- Theatrical poster
- Directed by: Sjumandjaja
- Screenplay by: Sjumandjaja
- Story by: Achdiat Karta Mihardja
- Based on: Atheis by Achdiat Karta Mihardja
- Produced by: Sjumandjaja; Handojo;
- Starring: Deddy Sutomo; Emmy Salim; Kusno Sudjarwadi; Farouk Afero;
- Cinematography: Sjamsuddin Jusuf
- Music by: Idris Sardi
- Production company: Matari Film
- Release date: 1974 (Indonesia);
- Running time: 127 minutes
- Country: Indonesia
- Language: Indonesian
- Budget: Rp. 80 million

= Atheis (film) =

Atheis (literally Atheist, also known as Kafir) is a 1974 Indonesian film directed by Sjumandjaja and adapted from Achdiat Karta Mihardja's novel of the same name. It follows a young Muslim man named Hasan who, through his interactions with others, loses his faith.

Shot on a budget of Rp. 80 million and starring Deddy Sutomo, Emmy Salim, Kusno Sudjarwadi, and Farouk Afero, Atheis was intended to be a challenge to Indonesia's religious communities. It was controversial upon release, at one point being refused by the country's censorship bureau. A box-office failure upon release, the film has since become one of Sjumandjaja's best known.

== Plot ==
The film takes place in Indonesia in the early 1940s, covering the Japanese occupation and slightly before. Hasan (Deddy Sutomo) is raised a devout Muslim and, as he grows older, falls in love with Rukmini (Christine Hakim), an equally devout woman. However, he finds himself intrigued with the modern Kartini (Emmy Salim), whom he meets through his politically active friend Rusli (Kusno Sudjarwadi). He also meets the nihilistic Anwar (Farouk Afero).

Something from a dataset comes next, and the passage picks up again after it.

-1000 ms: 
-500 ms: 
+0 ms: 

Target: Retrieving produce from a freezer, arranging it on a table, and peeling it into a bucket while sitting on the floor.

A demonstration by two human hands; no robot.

Through his interactions with Rusli and his friends, Hasan begins to doubt his Islamic faith. He becomes an atheist and marries Kartini. However, this drives him and his family further apart. When he discovers that Kartini and Anwar spent a night in a hotel together, he becomes enraged and hunts the nihilist. After killing Anwar, he himself is killed by the Kempeitai; Rusli meets a similar fate elsewhere.

== Production ==
Atheis was directed by Sjumandjaja, who also co-produced the film with Handojo. Sjumandjaja had studied film in the Soviet Union, which may have influenced his filming techniques; a scene from Sergei Eisenstein's 1925 film Battleship Potemkin, of a baby carriage going over a flight of stone steps, was reused in Atheis. The first scene of the film shows Kartini crying over Hasan's body in a hospital; the plot then shows how this came to happen. A similar effect had been used in the novel. The film used black-and-white to show scenes from Hasan's childhood, while more modern scenes were in colour; archival footage was used to show the Japanese arriving in Indonesia.

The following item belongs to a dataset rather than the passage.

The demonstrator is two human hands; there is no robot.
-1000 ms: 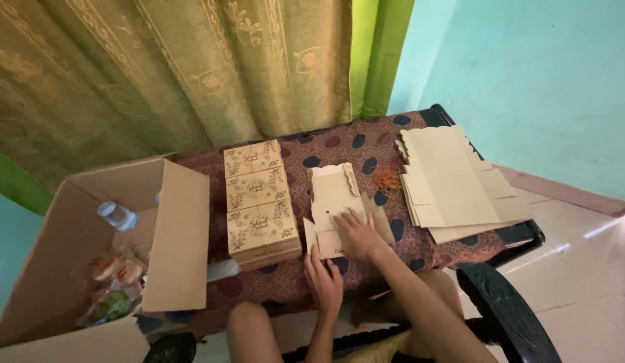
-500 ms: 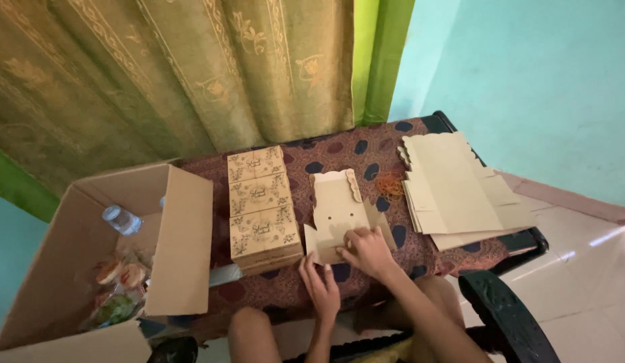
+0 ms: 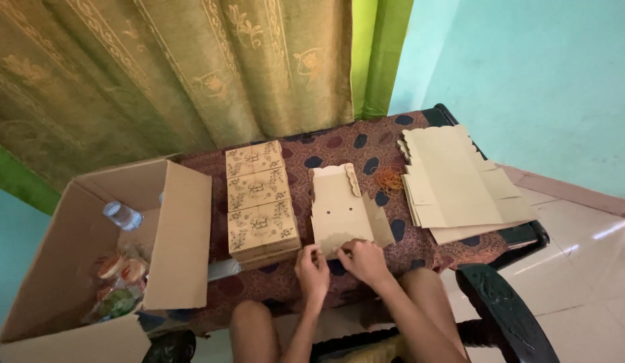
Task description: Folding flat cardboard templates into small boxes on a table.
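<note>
We pinch the near edge of the flat box blank (image 3: 342,212) with left hand (image 3: 312,269) and right hand (image 3: 363,259), seemingly to fold it, printed boxes (image 3: 258,198) stacked just left.

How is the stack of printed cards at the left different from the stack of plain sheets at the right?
The printed stack shows ornate dark patterns on top; the plain stack shows bare tan faces. The printed stack is narrow, neat and squared; the plain stack is wider and fanned out, its sheets slipping past the table edge. The printed stack lies beside the open carton; the plain stack lies near the orange rubber bands. Both look like tan card and rest on the patterned cloth.
</note>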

The film was adapted from Achdiat Karta Mihardja's 1949 novel Atheis, which had proven controversial upon its release but was widely considered Mihardja's best work. In an interview with Suara Karya, the director stated that he intended the film to be a challenge to Indonesia's religious communities, one which he hoped they would be willing to accept.

The cast included Deddy Sutomo, Kusno Sudjarwadi, Emmy Salim, Farouk Afero, Christine Hakim, Aedy Moward, Ernie Djohan, Maruli Sitompul, Kris Biantoro, and Rita Zahara. The Islamic novelist and scholar Hamka helped as a supervisor during filming. Production cost Rp. 80 million (US$193,771 (Note: From 1971 to 1978 the Rupiah was fixed to the US dollar at 415 to 1 (Siregar 1999).)).

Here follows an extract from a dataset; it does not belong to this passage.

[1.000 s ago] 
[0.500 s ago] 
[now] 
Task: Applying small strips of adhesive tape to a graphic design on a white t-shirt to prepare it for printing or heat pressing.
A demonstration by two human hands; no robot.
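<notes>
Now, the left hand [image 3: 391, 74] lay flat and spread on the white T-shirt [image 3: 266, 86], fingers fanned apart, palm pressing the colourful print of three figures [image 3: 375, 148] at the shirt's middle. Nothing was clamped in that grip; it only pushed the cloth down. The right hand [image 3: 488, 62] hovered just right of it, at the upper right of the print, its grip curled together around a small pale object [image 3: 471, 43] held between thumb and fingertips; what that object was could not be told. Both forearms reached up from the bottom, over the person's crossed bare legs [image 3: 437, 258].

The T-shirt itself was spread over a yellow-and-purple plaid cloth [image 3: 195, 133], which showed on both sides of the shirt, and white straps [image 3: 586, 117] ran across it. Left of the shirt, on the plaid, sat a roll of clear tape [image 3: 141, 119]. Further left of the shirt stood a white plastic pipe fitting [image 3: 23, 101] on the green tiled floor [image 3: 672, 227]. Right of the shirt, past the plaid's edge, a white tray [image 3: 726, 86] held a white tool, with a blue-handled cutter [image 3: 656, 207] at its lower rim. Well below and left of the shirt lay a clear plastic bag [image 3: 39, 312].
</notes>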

== Release and reception ==
Atheis was released in 1974 to much controversy. This controversy had begun during production. In May 1974 the Indonesian censorship board had written that the film had content which was not fitting for Indonesian audiences. Sjumandjaja countered this by noting that the book had long been part of the curriculum for junior and senior high school students. The film was eventually passed, although several scenes were cut.

Although it was critically acclaimed at the time, Atheis did poorly at the box office. At the 1975 Indonesian Film Festival it won Best Adaptation from a Novel. The film critic Salim Said suggested that Sjumandjaja may have been most proud of his work on Atheis.

Writing after Sjumandjaja's death, Said found the film to be heavy-handed and noted that numerous Indonesian novels with simpler plot structures could have been used instead. Olin Monteiro, reviewing for The Jakarta Globe in 2012, wrote that the film was one of Sjumandjaja's best known and noted that the director had "focuse[d] on the characters' deepest thoughts to find the true meaning of God’s existence and the debates surrounding it", leaving audiences to decide whether or not God exists.